Poder e responsabilidade, Brasil e Irã

ROXANA SABERI


Agora é o momento de provar se as boas intenções declaradas pela próxima presidente do Brasil na questão do Irã vão se converter em ações concretas

No momento em que o Irã e as principais potências mundiais retomam as negociações em torno do disputado programa nuclear de Teerã, me recordo das palavras de Mahvash Sabet, um de meus colegas de cela na prisão iraniana de Evin, no ano passado.
Sabet me disse: "Roxana, quando você voltar à América, por favor, diga às pessoas que nosso país não se resume à questão nuclear. É também um país de gente como nós".
Essa mensagem não vale apenas para a América, mas também para países como o Brasil, um ator internacional de influência crescente, cujas palavras têm peso e eco no regime islâmico do Irã.
Mahvash é um dos sete líderes da religião iraniana bahá'í, vista como a maior minoria religiosa não muçulmana no país. Esses sete homens e mulheres estão cumprindo penas que se acredita serem de dez anos de prisão.
Os líderes bahá'í foram acusados de fazer espionagem para Israel, acusação falsa, que negaram, e de terem formado um organismo nacional que cuida das necessidades administrativas da comunidade bahá'í iraniana.
Ativistas dos direitos humanos dizem que os bahá'í estão entre mais de 500 prisioneiros de consciência no Irã, que estão sendo punidos por buscarem desfrutar pacificamente de direitos humanos básicos, como as liberdades de expressão, reunião e associação.
Há 25 jornalistas encarcerados hoje no Irã, fazendo do país a terceira maior prisão de jornalistas no mundo, segundo o grupo Repórteres sem Fronteiras, que defende os direitos da categoria.
Ativistas estudantis e dos direitos das mulheres, advogados, membros da oposição política e outros também foram encarcerados.
Alguns prisioneiros relataram que foram fisicamente torturados, e há relatos de abusos sexuais cometidos contra homens e mulheres.

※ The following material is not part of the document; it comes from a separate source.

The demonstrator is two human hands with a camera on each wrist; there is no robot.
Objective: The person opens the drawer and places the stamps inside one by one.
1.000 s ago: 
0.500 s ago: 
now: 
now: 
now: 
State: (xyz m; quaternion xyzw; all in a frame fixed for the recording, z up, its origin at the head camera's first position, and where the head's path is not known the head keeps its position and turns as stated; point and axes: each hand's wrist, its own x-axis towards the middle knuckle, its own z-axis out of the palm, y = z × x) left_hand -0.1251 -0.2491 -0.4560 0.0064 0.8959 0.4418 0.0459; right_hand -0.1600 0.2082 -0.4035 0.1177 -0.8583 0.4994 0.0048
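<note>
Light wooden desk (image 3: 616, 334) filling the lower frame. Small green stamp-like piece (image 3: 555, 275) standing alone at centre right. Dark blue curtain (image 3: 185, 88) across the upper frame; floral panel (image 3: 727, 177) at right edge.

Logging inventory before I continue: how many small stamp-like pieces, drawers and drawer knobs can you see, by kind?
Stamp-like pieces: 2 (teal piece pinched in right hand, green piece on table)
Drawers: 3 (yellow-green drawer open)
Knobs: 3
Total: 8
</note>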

Pelo menos sete presos políticos foram executados neste ano.
Meu julgamento foi uma farsa, como é o caso de muitos no Irã. O juiz me considerou culpada sem sequer me interrogar. Meu advogado me disse repetidas vezes estar sofrendo "pressões"; "provas" contra mim foram forjadas, e a confissão falsa que acabei por retratar enquanto ainda estava detida foi usada contra mim, resultando em sentença de oito anos de prisão.
Não fosse pela atenção internacional que tive a sorte de receber, é provável que eu ainda estivesse na prisão. Centenas de prisioneiros de consciência que vivem situações semelhantes no Irã precisam do mesmo tipo de apoio internacional, hoje. O governo brasileiro deveria lançar apelos pela libertação deles.
Poderia, também, apoiar iniciativas multilaterais, como a reivindicação de enviado especial da ONU para investigar e relatar a situação de direitos humanos no Irã, além da autorização de entrada no Irã de outros especialistas independentes da ONU em direitos humanos.
A presidente eleita Dilma Rousseff também tem condições de exercer um impacto positivo sobre os direitos humanos no Irã, como mostrou em entrevista recente ao jornal "Washington Post".
Será altamente bem-vinda a continuação do foco de seu antecessor sobre a busca de uma solução pacífica para a disputa em torno do programa nuclear iraniano, mas, ao mesmo tempo, é preciso priorizar os direitos humanos.
Agora é o momento de provar se as boas intenções declaradas pela próxima presidente do Brasil se convertem em ações concretas.
É hora de ser a voz daqueles que não têm voz. O poder se faz acompanhar pela responsabilidade.

Tradução de CLARA ALLAIN

ROXANA SABERI, 33, jornalista americana, foi encarcerada por cem dias em 2009 no Irã. É autora do livro "Entre Dois Mundos - Minha Vida de Prisioneira no Irã" (ed. Larousse).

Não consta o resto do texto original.